I haven't looked at low cost CalDAV services for shared calendaring, but you might want to think about the new Mac Mini Server ($999) which would give you unlimited email accounts (IMAP and POP), plus a central calendar server and a range of other useful tools for a small business.
 
Happy with my email solution

I am a small business owner with about 6 Office personnel. Some years back I saw a Super Bowl commercial of Go Daddy.com I checked them out and it was the best thing I could have done. I got my own business domain name and all the Email accounts (and more) that I need for my business. I paid about $70 for the rights to my domain name for 5 years (maybe 10 years) and a small amount for the Email service. All my employees have their own email address as "user name@my domain name.com. Definitely the best solution for my needs. I strongly recommend their services
Good luck
 
Woah thanks for all the suggestions. One thing though, can't I use my web site host's email service? They seem to have unlimited e-mail accounts I can create. However, I believe they only offer POP.
 
I am a small business owner with about 6 Office personnel. Some years back I saw a Super Bowl commercial of Go Daddy.com

Godaddy also allows you (free I believe) email forwarding from "your" domain to an email account (i.e., gmail). You can set up gmail so that the reply to is you@yourdomain.com, so it will look almost like your own email. Then use IMAP on Mail.app. You don't have to pay google for this.
 
Godaddy also allows you (free I believe) email forwarding from "your" domain to an email account (i.e., gmail). You can set up gmail so that the reply to is you@yourdomain.com, so it will look almost like your own email. Then use IMAP on Mail.app. You don't have to pay google for this.

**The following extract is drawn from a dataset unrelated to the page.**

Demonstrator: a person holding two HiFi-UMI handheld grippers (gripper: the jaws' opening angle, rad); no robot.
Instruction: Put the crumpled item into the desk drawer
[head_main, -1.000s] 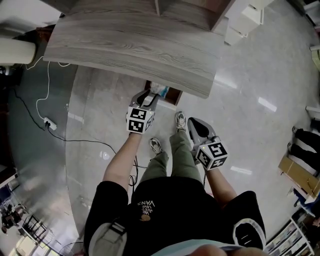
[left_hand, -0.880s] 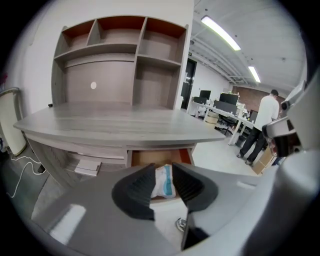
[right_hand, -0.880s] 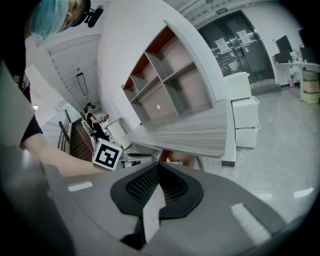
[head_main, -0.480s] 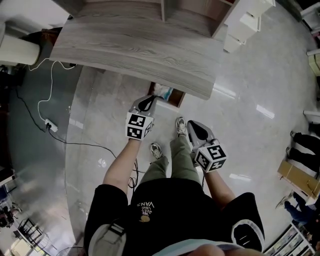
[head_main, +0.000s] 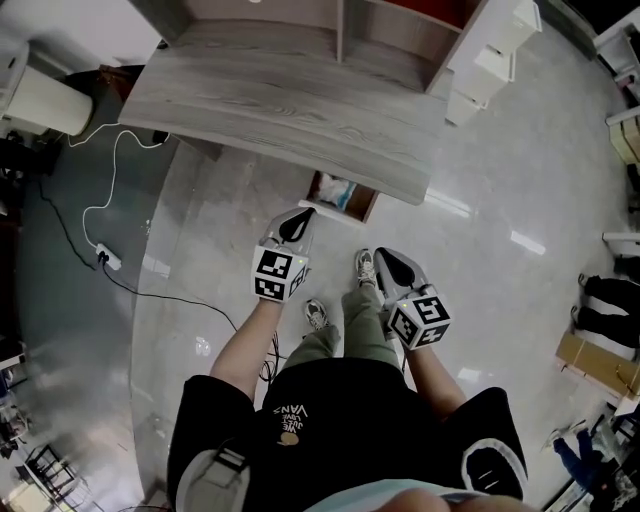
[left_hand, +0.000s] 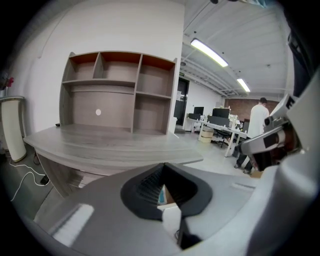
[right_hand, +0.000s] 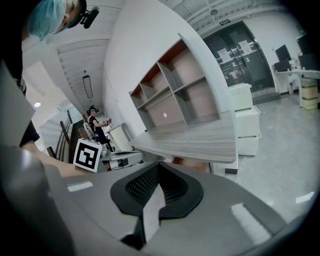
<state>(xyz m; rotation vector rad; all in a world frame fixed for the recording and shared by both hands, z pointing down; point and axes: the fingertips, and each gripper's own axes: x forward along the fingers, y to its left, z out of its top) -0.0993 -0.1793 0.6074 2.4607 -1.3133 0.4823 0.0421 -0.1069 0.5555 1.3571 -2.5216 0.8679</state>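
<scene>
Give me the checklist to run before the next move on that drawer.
1. Crumpled item inside the drawer: ok, a pale blue-white lump lies in it.
2. Drawer closed: not ok, it stands open under the edge of the desk.
3. Left gripper free: ok, jaws together on nothing.
4. Right gripper free: ok, jaws together on nothing.
5. Item sits below the drawer's rim: cannot tell.
6. Way from the left gripper to the drawer front: ok, nothing lies between them in the head view.
</scene>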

GoDaddy email forwarding isn't free, but there is one other free option on GoDaddy. You can, for example, configure "accountname@mydomain.com" to CC: "mydomain@gmail.com" although your replies will show to be from gmail.com. It's not a perfect solution, but it's free.
 
I own a small business with 6 email addresses and a domain. http://www.bizland.com hosts our email and web site, as well as manages our domain name. It's 7.95/month and you get something like 25-50 email addresses. Very good uptime and easy to use. If you want a nice exchange-like hosting...look at 01.com (Zimbra).


I am starting a small business. It will have about 3-4 employees in the beginning with their own 3-4 iMacs. What's a good solution for e-mail? I was thinking our e-mail will be hosted somewhere and we'll just pull it to the desktops via POP using Thunderbird. That's good?